Vier Monate nach dem jüngsten Stellenabbau muss Gopro erneut Personal entlassen, um seine Kosten in den Griff zu bekommen. 270 Mitarbeiter müssten gehen, um die jährlichen Kosten von 585 auf 495 Millionen US-Dollar zu reduzieren, teilte Gopro mit. Im November 2016 wurden bereits 200 Arbeitnehmer gekündigt . Seitdem arbeiteten noch 1.550 Menschen bei dem Actionkamera- und Drohnenhersteller.
Die Nachricht(öffnet im neuen Fenster) wurde an der Börse positiv aufgenommen. Nachbörslich notierte die Aktie acht Prozent im Plus.
Der Actionkamerahersteller musste Anfang des Jahres 2016 bereits sein Produktsortiment verkleinern. Die Streichungen betrafen vor allem die günstigen Modelle. Das Unternehmen gilt als Pionier im Bereich Actionkameras, doch mittlerweile bietet auch die Konkurrenz zahlreiche Modelle an.

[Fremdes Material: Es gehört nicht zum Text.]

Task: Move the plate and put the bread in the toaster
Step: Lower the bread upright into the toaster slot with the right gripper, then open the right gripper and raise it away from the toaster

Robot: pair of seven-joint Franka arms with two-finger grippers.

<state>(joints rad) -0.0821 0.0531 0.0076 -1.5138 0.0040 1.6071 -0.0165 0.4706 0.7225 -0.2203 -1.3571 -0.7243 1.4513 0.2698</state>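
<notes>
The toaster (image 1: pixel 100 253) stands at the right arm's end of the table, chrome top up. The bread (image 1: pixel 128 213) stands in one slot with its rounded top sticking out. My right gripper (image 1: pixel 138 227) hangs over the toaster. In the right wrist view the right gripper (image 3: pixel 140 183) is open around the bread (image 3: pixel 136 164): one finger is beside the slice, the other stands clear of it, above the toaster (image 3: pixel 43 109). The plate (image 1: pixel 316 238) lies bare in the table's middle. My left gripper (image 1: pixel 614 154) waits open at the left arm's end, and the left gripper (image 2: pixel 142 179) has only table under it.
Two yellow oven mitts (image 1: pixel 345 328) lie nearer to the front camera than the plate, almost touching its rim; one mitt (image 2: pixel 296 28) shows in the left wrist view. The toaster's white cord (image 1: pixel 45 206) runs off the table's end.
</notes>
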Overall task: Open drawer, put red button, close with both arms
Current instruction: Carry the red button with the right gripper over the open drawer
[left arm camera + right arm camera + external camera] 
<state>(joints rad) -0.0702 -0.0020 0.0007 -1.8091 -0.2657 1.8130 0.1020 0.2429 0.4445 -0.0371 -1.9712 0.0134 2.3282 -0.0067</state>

Auch der Rückruf der Kameradrohne Karma dürfte das Unternehmen belastet haben. Grund waren technische Probleme, die zum Absturz des Quadcopters führen können. Seit Anfang März 2017 ist die Drohne zumindest in den USA wieder auf dem Markt(öffnet im neuen Fenster) . Angesichts sinkender Umsätze dürfte Gopro einige Erwartungen in den Verkauf der Drohne gesetzt haben.
2016 machte das Unternehmen einen Verlust von 373 Millionen US-Dollar. Daran waren nicht nur der Rückruf der 2.500 Drohnen, sondern auch Produktionsverzögerungen beim Spitzenmodell Hero 5 schuld.